Prompt >> Scan the records for the string "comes" and copy every line that holds it.
** Data provided follows **
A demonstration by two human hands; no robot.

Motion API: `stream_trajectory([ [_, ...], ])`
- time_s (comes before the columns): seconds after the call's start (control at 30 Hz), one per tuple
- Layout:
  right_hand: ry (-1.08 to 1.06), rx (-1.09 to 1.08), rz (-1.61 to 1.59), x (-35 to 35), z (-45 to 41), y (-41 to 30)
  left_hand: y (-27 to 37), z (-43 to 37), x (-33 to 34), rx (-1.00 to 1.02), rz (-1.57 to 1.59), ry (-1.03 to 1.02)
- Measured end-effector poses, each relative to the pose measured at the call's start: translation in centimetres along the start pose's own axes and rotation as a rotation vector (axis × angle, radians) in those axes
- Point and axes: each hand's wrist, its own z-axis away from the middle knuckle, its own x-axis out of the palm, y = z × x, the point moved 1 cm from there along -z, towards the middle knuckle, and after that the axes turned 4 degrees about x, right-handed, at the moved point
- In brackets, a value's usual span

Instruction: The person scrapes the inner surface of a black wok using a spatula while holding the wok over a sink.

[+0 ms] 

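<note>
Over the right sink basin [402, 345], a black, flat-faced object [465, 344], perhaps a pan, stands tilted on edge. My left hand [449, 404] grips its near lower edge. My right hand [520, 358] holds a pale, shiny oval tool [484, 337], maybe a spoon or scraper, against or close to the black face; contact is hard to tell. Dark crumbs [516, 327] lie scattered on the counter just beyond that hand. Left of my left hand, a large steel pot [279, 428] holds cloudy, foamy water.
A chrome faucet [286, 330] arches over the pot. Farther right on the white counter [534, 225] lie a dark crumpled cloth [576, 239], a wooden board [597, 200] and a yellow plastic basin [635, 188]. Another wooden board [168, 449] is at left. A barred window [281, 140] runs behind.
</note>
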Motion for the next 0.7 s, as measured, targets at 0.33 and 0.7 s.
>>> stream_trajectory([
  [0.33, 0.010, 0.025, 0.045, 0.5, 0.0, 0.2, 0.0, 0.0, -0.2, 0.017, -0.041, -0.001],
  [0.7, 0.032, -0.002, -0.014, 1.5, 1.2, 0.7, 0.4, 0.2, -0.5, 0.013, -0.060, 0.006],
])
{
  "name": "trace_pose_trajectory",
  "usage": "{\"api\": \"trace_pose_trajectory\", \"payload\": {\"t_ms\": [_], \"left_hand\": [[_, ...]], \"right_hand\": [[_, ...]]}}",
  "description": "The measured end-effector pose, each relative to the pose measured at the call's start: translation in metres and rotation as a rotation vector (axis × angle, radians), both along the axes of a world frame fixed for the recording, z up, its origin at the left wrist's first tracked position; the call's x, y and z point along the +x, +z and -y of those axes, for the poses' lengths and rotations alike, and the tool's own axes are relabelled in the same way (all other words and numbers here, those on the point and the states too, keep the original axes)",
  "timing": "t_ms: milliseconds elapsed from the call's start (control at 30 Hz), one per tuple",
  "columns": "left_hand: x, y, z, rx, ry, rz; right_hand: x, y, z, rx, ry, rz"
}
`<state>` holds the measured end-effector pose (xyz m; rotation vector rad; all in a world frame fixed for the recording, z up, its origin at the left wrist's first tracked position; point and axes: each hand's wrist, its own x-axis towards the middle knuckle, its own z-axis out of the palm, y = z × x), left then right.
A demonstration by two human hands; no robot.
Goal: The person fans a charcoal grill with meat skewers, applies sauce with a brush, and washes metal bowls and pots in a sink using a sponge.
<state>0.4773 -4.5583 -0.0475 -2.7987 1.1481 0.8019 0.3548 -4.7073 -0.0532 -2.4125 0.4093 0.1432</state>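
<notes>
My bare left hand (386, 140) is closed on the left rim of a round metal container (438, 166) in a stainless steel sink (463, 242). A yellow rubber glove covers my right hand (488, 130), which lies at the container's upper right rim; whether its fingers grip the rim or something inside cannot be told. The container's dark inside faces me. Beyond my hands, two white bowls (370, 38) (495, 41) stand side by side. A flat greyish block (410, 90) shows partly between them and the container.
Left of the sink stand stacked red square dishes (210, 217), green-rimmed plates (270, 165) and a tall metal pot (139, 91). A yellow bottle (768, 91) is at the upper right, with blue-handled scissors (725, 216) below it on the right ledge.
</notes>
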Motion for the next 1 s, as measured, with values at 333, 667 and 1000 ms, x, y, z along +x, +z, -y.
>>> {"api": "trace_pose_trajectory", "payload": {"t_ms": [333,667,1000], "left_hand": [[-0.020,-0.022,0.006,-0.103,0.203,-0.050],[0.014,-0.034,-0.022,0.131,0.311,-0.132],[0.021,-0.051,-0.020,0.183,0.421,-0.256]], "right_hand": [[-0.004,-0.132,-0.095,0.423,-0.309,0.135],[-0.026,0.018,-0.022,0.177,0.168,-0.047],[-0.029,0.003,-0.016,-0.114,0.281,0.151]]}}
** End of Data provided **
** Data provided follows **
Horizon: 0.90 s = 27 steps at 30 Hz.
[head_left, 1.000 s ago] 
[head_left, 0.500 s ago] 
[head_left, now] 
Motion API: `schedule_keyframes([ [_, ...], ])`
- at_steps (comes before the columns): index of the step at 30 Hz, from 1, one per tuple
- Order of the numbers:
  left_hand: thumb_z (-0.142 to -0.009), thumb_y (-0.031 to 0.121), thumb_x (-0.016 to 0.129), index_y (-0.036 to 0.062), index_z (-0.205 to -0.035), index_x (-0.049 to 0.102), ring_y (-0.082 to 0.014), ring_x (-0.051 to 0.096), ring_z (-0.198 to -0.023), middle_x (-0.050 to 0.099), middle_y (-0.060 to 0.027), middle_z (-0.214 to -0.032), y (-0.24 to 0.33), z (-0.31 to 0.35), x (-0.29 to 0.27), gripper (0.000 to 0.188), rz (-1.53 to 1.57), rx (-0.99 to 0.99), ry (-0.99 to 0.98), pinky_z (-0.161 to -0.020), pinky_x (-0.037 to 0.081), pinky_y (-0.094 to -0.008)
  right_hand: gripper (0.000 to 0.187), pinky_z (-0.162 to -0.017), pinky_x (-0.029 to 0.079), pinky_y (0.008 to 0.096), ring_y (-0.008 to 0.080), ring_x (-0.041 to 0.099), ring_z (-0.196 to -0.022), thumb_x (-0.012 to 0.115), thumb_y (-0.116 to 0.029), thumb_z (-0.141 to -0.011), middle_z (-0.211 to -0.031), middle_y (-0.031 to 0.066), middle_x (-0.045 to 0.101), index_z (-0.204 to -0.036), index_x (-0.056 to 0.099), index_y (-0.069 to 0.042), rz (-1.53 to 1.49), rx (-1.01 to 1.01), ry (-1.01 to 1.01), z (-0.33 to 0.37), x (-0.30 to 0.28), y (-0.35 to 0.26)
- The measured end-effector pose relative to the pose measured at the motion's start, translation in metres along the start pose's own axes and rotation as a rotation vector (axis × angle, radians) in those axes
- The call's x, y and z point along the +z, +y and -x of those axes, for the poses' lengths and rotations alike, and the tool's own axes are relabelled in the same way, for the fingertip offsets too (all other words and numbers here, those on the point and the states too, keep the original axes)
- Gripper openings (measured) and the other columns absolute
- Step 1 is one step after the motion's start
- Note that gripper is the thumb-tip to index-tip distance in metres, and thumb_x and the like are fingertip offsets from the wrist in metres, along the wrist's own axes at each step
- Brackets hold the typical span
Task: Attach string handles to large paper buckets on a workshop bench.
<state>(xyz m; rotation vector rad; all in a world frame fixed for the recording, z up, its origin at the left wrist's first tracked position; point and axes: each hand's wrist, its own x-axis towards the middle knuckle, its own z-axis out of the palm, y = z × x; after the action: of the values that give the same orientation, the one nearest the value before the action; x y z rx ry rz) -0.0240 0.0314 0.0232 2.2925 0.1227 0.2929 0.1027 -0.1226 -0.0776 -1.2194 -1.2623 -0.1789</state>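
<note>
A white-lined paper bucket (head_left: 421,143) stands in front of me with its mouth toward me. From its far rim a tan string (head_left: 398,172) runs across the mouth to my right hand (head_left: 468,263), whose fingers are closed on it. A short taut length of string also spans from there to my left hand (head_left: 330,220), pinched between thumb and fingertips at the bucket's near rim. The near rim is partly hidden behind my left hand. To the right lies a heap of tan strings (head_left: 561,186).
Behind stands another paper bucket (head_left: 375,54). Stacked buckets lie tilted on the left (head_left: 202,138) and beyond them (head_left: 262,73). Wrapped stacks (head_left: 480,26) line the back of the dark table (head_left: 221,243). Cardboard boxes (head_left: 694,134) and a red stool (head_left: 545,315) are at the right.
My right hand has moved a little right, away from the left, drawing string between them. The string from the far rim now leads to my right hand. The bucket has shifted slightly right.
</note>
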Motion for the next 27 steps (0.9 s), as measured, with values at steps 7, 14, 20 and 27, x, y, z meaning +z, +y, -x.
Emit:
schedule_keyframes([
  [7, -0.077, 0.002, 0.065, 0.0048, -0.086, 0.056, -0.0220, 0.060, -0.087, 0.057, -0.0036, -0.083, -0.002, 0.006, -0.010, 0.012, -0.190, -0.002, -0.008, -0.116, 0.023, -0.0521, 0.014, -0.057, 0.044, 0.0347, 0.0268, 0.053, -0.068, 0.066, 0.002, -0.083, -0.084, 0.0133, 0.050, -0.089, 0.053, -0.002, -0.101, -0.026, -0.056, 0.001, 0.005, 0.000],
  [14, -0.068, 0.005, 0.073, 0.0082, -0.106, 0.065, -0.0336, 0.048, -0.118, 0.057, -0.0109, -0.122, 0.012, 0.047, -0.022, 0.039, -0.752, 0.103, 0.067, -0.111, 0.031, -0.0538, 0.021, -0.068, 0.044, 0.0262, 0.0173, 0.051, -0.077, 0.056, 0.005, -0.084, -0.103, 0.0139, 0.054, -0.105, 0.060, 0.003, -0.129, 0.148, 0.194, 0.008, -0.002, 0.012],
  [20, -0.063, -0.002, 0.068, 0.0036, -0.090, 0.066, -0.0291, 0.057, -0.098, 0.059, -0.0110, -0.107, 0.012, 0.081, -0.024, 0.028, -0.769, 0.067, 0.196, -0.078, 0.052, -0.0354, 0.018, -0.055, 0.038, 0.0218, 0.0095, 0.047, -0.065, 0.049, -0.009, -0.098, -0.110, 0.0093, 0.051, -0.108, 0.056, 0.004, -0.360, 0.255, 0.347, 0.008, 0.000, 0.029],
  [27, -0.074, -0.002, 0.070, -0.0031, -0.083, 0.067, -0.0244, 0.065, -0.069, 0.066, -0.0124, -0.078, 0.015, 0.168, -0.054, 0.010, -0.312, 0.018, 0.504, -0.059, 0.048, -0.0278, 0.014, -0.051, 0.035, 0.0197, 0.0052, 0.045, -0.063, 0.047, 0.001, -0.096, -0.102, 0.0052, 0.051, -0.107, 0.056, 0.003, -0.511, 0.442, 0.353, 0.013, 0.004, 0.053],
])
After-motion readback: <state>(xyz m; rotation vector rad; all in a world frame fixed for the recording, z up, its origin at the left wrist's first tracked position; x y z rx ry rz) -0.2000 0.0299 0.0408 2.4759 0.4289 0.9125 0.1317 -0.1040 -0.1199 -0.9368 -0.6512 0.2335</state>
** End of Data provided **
The answer >>
- time_s (comes before the columns): seconds after the call's start (control at 30 Hz), one per tuple
- at_steps (comes before the columns): index of the step at 30 Hz, from 1, one per tuple

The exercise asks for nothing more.